The roots of a decentred international order

Note4Students

From UPSC perspective, the following things are important :

Prelims level: Not much

Mains level: Paper 2- Multipolar global

With the declining American supremacy in the global order, the world is set for new global order led by the developing countries. The article deals with this rise of alternate global order.

Factors that explains decentred and pluralistic global order

  • The international order is under threat of the rising economic power of the BRICS nations, with China dominating in its economic and military capacity.
  • It is apparent that the future of global politics requires a significant agenda in the hands of the rising powers that are aggressively building a parallel economic order envisaging new centres of hegemonic power.
  •  It forebodes the final decline of American ascendancy.
  • It was the Bandung Conference of 1955, a meeting of Asian and African states, most of which were newly independent, that set the schema for the rise of Asia, politically and economically.
  • The confrontational stance was therefore the expected corollary in third world struggles to create a parallel order.
  •  America will continue to play a prime role in international affairs though its image representing universal brotherhood has sharply declined under the Trump regime.
  • The rising tide of far-right ultra-nationalism and ethnic purity experienced in the Brexit phenomena, in Trumpism and in the promotion of the right-wing agenda in India, has set in motion the wearing down of liberal democracy.
  • Other threats such as terrorism, ethnic conflicts and the warning of annihilation owing to climate change necessarily demand joint international action where American “exceptionalism” becomes an incongruity and an aberration.
  • This indeed has chipped away at the American global supremacy.
  • The world is, as a result, witness to a more decentred and pluralistic global order.

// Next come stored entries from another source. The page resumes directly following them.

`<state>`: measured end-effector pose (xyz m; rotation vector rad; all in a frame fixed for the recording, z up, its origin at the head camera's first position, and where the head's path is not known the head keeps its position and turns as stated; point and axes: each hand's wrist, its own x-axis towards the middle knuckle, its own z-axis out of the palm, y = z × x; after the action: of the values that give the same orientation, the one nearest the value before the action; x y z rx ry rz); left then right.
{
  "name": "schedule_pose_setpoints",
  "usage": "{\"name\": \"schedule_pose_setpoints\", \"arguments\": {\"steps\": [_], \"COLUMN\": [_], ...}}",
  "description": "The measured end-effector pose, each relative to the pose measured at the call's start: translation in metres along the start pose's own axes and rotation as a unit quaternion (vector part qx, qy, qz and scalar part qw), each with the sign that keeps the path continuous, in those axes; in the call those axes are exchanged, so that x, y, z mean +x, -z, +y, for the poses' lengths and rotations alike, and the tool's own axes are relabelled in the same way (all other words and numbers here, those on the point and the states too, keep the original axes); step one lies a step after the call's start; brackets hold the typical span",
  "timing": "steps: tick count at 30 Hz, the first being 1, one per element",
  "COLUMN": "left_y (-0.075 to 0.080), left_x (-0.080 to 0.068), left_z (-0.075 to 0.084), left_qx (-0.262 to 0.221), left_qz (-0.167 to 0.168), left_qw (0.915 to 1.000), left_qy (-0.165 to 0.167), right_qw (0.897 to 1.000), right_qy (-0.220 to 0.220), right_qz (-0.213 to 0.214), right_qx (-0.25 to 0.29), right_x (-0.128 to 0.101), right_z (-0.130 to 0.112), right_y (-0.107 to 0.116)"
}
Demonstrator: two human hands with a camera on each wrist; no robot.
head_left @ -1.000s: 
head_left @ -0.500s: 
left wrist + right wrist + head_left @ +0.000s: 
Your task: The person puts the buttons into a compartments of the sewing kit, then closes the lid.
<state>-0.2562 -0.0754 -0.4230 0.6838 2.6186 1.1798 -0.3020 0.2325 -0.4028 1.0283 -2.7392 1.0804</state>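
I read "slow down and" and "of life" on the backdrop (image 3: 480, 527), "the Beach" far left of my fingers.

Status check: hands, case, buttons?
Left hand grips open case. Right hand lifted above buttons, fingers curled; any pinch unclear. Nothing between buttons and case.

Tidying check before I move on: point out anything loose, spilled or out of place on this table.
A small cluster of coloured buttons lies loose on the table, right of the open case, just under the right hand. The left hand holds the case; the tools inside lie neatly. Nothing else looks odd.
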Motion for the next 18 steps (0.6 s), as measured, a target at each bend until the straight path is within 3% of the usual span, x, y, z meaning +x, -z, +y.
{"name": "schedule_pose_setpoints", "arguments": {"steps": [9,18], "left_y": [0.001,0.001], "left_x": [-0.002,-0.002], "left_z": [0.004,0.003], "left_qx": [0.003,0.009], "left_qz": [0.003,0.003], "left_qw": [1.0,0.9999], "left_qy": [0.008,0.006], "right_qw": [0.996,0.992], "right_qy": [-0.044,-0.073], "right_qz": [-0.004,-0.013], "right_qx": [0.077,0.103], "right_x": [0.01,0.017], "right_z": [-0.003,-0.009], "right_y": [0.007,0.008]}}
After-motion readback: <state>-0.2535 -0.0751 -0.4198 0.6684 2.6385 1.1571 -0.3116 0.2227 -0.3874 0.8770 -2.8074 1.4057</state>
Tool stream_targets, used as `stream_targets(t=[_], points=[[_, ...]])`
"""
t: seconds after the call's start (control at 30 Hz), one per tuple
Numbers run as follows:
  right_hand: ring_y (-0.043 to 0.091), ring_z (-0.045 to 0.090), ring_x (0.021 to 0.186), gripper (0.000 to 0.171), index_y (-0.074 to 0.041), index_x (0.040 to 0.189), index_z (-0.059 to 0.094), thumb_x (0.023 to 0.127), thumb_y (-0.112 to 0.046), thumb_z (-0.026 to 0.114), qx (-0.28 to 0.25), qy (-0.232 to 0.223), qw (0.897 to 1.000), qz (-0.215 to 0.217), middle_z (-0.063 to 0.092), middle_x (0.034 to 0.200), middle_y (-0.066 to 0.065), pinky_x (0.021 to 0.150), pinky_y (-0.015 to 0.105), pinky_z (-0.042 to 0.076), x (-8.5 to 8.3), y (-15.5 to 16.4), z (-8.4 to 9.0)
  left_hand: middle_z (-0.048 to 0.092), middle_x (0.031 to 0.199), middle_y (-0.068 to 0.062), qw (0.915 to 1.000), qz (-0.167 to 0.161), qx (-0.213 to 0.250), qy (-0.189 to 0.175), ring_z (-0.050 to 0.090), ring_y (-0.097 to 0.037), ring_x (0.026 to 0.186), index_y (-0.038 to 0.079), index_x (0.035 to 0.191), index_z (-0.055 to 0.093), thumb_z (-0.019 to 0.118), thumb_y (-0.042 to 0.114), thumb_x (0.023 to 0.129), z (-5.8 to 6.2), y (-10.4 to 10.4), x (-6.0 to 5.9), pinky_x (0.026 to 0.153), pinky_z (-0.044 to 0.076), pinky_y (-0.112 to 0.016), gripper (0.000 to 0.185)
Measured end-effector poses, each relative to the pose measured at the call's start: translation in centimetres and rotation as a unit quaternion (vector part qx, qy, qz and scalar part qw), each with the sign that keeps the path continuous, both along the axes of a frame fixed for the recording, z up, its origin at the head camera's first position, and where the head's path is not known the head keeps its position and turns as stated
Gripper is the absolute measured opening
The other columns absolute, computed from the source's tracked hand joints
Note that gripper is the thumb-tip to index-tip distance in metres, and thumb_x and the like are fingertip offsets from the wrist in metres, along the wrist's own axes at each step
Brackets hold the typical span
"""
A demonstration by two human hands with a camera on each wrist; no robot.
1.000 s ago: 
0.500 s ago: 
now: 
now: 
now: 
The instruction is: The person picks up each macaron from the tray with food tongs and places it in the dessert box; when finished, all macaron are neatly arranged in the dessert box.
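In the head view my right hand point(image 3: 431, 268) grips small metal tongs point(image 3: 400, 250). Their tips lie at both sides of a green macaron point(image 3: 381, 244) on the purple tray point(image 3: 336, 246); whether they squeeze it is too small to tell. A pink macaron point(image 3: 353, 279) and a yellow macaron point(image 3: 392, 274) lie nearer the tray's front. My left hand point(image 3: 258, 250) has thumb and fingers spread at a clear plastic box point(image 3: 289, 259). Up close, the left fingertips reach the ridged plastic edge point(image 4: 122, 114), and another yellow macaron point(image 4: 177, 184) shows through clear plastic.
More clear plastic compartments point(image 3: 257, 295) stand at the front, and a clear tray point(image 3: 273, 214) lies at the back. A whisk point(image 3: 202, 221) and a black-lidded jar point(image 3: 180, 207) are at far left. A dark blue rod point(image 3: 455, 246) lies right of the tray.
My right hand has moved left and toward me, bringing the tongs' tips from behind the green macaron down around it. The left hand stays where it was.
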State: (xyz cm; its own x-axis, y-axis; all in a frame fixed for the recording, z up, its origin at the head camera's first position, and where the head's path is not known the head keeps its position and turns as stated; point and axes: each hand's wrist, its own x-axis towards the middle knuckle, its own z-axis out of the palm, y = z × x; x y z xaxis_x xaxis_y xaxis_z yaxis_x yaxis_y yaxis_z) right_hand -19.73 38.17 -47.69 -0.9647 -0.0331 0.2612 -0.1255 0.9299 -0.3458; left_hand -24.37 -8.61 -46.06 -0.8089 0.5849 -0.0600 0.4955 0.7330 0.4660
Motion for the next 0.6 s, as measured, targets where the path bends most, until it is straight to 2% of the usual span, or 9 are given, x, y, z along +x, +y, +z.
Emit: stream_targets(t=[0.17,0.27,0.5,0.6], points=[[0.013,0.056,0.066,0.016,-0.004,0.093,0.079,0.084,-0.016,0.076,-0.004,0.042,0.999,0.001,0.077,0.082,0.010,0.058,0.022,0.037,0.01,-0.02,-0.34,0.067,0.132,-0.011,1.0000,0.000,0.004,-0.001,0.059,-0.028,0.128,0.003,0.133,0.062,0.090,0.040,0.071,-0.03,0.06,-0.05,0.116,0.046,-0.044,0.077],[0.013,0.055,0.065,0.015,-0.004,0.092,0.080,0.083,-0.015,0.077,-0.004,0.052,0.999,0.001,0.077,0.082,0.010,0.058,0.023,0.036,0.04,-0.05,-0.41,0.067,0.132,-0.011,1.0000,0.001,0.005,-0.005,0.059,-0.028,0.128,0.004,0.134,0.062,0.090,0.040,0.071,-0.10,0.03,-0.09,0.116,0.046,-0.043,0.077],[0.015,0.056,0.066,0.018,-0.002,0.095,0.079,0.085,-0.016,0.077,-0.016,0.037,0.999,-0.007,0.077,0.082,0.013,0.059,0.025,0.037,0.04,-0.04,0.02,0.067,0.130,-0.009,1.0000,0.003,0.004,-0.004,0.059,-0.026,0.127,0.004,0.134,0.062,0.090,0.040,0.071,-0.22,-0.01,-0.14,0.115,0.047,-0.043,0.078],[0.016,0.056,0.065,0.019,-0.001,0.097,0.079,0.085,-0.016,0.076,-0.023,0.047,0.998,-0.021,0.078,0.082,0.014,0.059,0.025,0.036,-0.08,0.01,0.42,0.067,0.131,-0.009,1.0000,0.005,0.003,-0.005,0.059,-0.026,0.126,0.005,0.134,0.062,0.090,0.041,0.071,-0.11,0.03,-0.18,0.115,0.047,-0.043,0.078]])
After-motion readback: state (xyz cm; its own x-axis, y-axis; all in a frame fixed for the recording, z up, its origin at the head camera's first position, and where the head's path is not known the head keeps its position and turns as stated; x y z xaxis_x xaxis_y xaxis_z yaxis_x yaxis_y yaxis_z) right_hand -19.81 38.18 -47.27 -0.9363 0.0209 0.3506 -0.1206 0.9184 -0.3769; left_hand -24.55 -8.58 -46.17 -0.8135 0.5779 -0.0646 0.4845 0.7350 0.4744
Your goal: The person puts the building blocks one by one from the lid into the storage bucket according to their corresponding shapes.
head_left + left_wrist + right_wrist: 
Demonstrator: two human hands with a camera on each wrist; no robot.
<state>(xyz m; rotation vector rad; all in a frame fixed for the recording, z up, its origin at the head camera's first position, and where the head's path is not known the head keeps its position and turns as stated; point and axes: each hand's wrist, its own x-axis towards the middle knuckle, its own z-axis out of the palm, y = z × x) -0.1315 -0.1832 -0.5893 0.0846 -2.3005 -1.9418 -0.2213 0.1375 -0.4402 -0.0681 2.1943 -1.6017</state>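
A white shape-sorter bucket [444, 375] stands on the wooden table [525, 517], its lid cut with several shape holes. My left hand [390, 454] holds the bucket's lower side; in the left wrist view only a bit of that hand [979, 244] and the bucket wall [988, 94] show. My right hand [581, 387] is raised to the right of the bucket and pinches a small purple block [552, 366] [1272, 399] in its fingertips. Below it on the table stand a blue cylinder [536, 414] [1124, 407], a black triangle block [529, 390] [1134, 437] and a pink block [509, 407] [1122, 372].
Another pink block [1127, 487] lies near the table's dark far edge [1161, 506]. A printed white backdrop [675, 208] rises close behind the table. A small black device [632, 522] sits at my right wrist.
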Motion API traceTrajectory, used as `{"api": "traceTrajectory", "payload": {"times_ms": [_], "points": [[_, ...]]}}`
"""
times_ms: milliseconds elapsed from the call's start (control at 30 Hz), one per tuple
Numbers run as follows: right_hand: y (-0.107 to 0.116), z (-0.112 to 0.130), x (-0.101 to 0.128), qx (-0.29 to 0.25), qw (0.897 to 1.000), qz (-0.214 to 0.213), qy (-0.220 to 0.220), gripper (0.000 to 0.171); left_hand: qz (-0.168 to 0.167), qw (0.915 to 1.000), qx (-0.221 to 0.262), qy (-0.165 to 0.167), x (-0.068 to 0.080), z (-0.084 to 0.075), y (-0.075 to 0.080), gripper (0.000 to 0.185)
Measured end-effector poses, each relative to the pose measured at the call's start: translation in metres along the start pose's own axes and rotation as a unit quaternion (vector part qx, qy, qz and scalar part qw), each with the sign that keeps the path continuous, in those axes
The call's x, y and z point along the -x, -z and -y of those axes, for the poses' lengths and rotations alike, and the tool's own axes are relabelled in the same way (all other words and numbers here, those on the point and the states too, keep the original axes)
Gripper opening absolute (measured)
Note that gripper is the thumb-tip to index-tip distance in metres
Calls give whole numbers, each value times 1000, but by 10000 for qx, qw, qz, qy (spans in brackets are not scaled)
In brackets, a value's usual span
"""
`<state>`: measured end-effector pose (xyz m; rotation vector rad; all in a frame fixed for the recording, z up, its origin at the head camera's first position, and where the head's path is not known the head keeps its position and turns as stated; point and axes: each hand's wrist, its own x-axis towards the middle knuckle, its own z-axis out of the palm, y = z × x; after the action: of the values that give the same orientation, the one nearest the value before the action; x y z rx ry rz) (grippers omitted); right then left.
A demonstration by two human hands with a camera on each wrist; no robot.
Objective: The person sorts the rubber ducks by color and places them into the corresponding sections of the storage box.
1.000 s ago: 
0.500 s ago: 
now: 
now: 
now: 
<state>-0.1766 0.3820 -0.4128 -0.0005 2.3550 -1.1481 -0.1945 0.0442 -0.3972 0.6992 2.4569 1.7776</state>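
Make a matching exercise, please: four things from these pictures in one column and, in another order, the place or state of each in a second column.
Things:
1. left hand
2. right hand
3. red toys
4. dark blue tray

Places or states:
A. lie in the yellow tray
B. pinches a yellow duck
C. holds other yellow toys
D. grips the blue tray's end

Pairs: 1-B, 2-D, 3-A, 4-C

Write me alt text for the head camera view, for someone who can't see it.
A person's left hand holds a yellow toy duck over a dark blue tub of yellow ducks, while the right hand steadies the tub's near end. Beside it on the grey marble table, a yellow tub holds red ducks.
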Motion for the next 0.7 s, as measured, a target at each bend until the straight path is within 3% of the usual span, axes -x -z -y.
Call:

New world order led by developing countries

  • Though pandemic has ravaged economies such as Brazil, India, Turkey and South Africa into a downward spiral, in the post-pandemic period, these economies would rise to meet the American-led liberal hegemonic world order.
  •  With China spearheading Asian regionalism, a serious challenge is possible.
  • China must strengthen the opposition to the West through the promotion of regional multilateral institutions.
  •  More than having individual partners or allies, China must embrace and give a push to multilateral affiliations in order to not further exacerbate regional tensions.
  • Power rivalry in a multipolar world would remain a possibility with military conflict not ruled out.
  • However, the capabilities of the rising economies cannot be underestimated.
  • China and India clearly have the age-old potential to lead as, historically, they have been pioneers of some of the oldest civilisations in the world.
  • China is indisputably a serious rival to the U.S. in the South China Sea, a world leader in renewable energy, and a formidable actor on the global stage of investment and trade, penetrating India, Israel, Ethiopia and Latin America.
  • Thus, a kind of dualism persists in the world order with no clear hegemony that can be bestowed on one single nation.

Conclusion

It is feared that there could be a possibility of a multipolar world turning disordered and unstable, but it is up to the rising nations to attempt to overcome territorial aspirations and strike a forceful note of faith on cultural mediation, worldwide legitimacy, and the appeal of each society in terms of its democratic values.